I asked myself who is to blame here? Certainly Peter Mimms could have handled this better. However, he went through the chain of command and didn’t get what he needed. What could his captain done to help him in the middle of the Pacific Ocean? Let me know what you think. firstname.lastname@example.org
I was on the Irreverent Warriors Boston Facebook Page when I saw this event. I talked to one of the coordinators and will try to have him on next week to talk more about how breathing can help Veterans deal with PTSD, Anxiety, and other problems. This is free to Veterans and I am looking forward to learning more.
I was asked, “How do I get on the show?” The simple answer is you need to email me – email@example.com. I will see what you are about and take it from there. If you are active duty, a veteran or someone who supports us, or have something military related to talk about then we can get the conversation going. Then if everything works out, I will schedule a time to come on the podcast. It is just that easy.
A good friend of mine gave me this book to read. The title is “Make Your Bed”. It was written by U.S. Navy Admiral (Ret) William McRaven. Admiral McRaven served with the SEALs and has a long and distinguished career.

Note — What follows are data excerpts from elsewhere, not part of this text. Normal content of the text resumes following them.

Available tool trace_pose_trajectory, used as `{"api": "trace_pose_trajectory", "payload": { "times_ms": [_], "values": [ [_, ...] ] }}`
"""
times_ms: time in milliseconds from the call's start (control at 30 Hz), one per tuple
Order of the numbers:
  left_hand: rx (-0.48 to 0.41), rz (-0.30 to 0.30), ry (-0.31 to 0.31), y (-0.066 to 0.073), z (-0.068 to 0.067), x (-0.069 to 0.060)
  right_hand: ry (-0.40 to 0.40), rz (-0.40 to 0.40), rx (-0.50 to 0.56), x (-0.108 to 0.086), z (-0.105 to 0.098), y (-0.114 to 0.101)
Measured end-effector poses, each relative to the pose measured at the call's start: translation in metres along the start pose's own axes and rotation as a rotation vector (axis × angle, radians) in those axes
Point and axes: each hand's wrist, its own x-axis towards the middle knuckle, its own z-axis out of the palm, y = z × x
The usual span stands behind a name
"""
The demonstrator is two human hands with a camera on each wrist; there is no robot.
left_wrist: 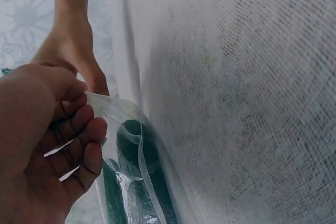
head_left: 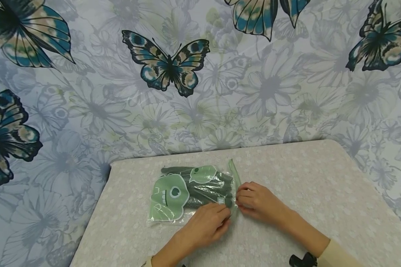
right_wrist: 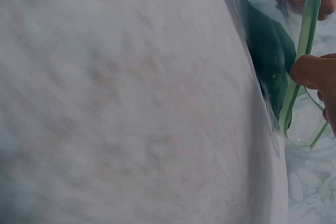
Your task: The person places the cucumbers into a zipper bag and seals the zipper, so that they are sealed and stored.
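A clear zip bag point(head_left: 167, 218) printed with light green cartoon shapes lies flat on the table. Folded dark green cloth-like stuff point(head_left: 204, 191) shows through its plastic; its exact kind I cannot tell. At the bag's right end runs a light green strip point(head_left: 233, 172) along the mouth. My left hand point(head_left: 208, 222) pinches the near corner of that end between thumb and forefinger, the other fingers loosely curled in the left wrist view. Farther along, my right hand point(head_left: 260, 202) pinches the green strip point(right_wrist: 307, 30), its thumb point(right_wrist: 304, 72) pressed against it.
A pale patterned cloth covers the table point(head_left: 304, 178). Behind it hangs a wall covering point(head_left: 267, 89) with flowers and large butterflies. A small black object point(head_left: 302, 259) sits by the right sleeve point(head_left: 337, 256) at the bottom edge.
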Motion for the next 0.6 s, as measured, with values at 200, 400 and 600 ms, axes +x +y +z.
{"api": "trace_pose_trajectory", "payload": {
  "times_ms": [200, 400, 600],
  "values": [
    [-0.04, -0.044, -0.05, -0.004, -0.003, -0.001, -0.015, -0.012, -0.037, 0.007, 0.008, 0.017],
    [-0.043, -0.027, -0.07, -0.004, -0.006, -0.001, -0.028, -0.027, -0.083, 0.015, 0.012, 0.036],
    [-0.011, -0.013, -0.074, -0.002, -0.007, -0.001, -0.051, -0.019, -0.127, 0.016, 0.016, 0.052]
  ]
}}
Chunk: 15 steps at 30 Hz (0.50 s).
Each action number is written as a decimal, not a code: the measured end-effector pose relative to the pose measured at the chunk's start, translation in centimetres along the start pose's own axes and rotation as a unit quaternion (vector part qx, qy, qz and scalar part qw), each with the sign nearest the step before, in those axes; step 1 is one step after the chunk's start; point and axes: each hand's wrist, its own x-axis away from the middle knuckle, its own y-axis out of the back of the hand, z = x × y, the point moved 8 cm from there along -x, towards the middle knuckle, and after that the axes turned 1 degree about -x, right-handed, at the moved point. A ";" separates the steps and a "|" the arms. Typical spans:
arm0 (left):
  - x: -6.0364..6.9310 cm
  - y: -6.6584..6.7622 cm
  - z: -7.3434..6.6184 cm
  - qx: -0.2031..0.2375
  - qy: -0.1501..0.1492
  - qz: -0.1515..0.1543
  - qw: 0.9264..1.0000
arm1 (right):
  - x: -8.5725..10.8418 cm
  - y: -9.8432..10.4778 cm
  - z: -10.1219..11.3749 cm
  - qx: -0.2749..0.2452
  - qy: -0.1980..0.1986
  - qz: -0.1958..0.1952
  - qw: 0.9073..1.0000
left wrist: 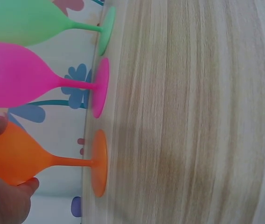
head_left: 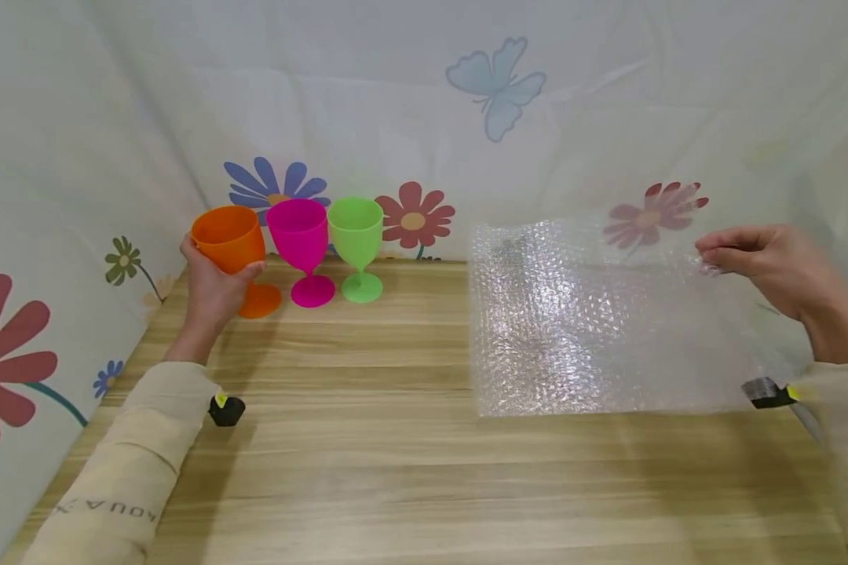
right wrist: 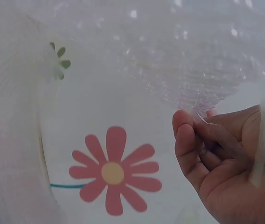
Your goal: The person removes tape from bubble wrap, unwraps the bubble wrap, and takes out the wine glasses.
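Note:
At the back left, my left hand [head_left: 215,286] grips the bowl of an orange plastic goblet [head_left: 229,235], its thumb and fingers curled round it. In the left wrist view the orange goblet's foot [left wrist: 100,163] is at the tabletop. A pink goblet [head_left: 300,235] and a light green goblet [head_left: 356,231] stand upright in a row to its right. On the right, my right hand [head_left: 784,267] pinches the edge of a clear sheet of bubble wrap [head_left: 551,329], which hangs spread out over the table. The right wrist view shows the bubble wrap [right wrist: 193,70] bunched between thumb and fingers.
The wood-grain tabletop [head_left: 367,471] ends at a pale curtain [head_left: 367,94] printed with flowers and a butterfly, which closes in the back and sides. The goblets stand near that back edge. Black wrist mounts [head_left: 226,410] are on both forearms.

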 end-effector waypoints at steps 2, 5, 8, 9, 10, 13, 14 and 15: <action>0.0 0.0 0.0 -0.002 0.001 0.000 1.000 | -0.3 0.6 -0.7 -0.006 -0.002 0.000 1.000; 0.1 0.0 0.0 -0.002 0.002 0.003 1.000 | -0.7 1.4 -1.9 -0.019 -0.009 0.000 1.000; 0.1 0.0 0.0 0.000 0.003 0.005 1.000 | -1.1 2.1 -3.1 -0.010 -0.026 -0.006 1.000; 0.1 0.0 0.0 0.001 0.003 0.005 1.000 | -1.3 2.3 -3.6 -0.003 -0.033 -0.007 0.999; 0.1 0.0 0.0 0.001 0.003 0.005 1.000 | -1.4 2.5 -4.0 0.004 -0.038 -0.007 0.999; 0.1 0.1 0.0 0.000 0.003 0.001 1.000 | -1.6 3.1 -5.2 0.019 -0.051 -0.010 0.998; 0.1 0.1 0.0 0.000 0.003 0.000 1.000 | -1.7 3.2 -5.5 0.018 -0.052 -0.008 0.998; 0.1 0.1 0.0 0.000 0.002 -0.002 1.000 | -1.7 3.3 -5.9 0.014 -0.055 -0.007 0.998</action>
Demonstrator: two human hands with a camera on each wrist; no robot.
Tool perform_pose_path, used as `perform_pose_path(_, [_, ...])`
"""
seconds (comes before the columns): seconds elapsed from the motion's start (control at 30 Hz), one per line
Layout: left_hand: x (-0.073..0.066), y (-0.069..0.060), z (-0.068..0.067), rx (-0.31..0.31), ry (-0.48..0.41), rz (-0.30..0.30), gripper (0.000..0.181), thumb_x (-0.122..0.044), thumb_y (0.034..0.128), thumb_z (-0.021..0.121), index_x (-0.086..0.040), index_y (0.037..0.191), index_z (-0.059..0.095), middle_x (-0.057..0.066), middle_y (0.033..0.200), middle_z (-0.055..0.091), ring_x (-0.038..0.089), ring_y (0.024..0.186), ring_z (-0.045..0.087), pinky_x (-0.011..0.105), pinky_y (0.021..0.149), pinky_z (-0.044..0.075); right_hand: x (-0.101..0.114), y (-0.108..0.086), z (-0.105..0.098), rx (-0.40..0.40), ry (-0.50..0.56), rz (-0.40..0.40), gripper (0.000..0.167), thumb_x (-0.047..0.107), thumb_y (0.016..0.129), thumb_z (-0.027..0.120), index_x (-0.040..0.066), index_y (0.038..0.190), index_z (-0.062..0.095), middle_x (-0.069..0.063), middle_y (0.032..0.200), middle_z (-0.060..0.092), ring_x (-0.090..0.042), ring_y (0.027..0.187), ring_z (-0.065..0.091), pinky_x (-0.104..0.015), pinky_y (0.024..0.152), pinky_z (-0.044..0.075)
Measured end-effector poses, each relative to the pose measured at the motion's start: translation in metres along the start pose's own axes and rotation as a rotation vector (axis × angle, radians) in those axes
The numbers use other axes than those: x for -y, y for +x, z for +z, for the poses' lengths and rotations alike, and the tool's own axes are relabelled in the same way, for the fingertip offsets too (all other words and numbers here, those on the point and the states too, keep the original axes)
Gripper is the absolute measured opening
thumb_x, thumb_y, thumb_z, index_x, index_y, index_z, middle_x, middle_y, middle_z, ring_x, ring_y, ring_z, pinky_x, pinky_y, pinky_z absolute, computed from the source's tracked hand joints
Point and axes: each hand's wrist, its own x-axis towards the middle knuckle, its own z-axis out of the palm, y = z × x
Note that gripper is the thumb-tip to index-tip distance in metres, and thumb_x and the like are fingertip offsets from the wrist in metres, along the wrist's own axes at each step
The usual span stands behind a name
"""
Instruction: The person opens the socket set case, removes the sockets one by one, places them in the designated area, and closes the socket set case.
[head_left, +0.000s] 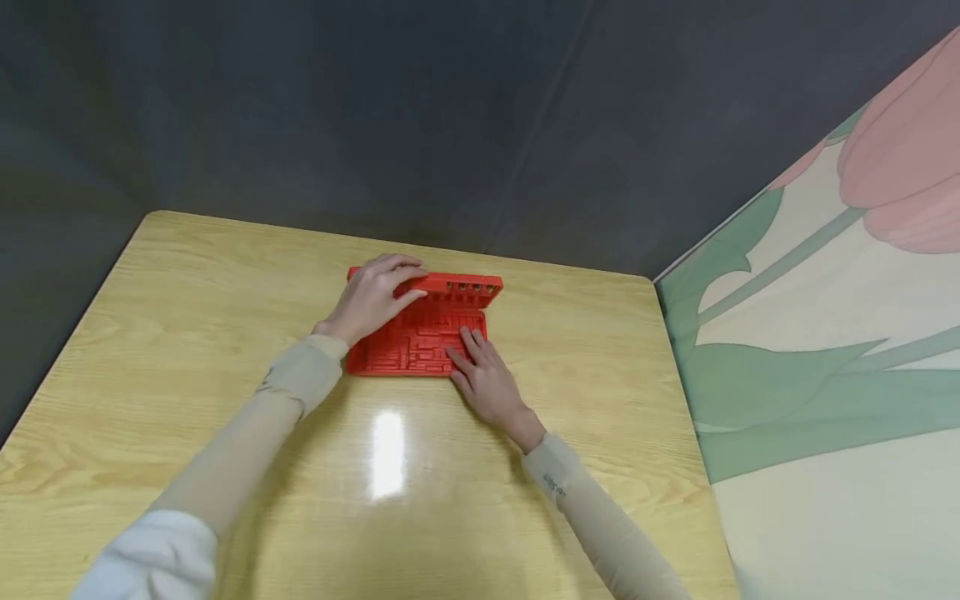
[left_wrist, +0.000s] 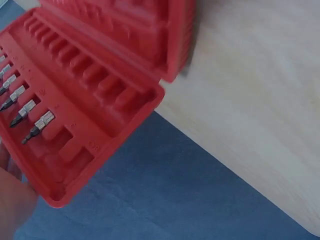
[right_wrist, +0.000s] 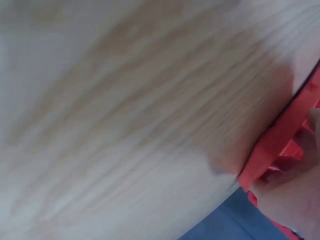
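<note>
A red plastic bit case stands open on the wooden table, its lid [head_left: 442, 283] raised at the back and its molded base [head_left: 412, 350] flat. My left hand [head_left: 367, 298] holds the lid by its upper edge, fingers over the top and thumb on the inner side. Several metal screwdriver bits [left_wrist: 25, 111] sit in a row of slots inside the lid, as the left wrist view shows; some slots are bare. On the base's right side rests my right hand [head_left: 489, 385], its fingers extended over the molded slots.
The case lies near the far edge of the light wooden table [head_left: 585, 367]. Dark cloth [head_left: 420, 125] hangs behind the table. To the right is a panel with a tulip print [head_left: 810, 333]. A bright light reflection shows on the tabletop in front of the case.
</note>
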Motion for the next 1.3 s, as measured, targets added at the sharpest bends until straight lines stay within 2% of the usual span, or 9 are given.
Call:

Make your Bed is short. It is 104 pages long, and didn’t take me long to read. I read it again and realized that the best part about the book is it is laid out in easy to digest concepts. Completing a task before you leave your room, your home or driveway can start a pattern where you can tackle larger things in life because you have done something small.
The chapters of the book had stories from Admiral McRaven’s days in SEAL training as well as challenges serving as a SEAL Team Commander. Each chapter was focused on simple ways to meet and conquer life’s difficulties.
I think this is a book you can give anyone at any point of their lives. I think is especially true for those leaving the military and transitioning into civilian life. Thanks to my friend Kola, who loaned this to me. I strongly recommend checking it out.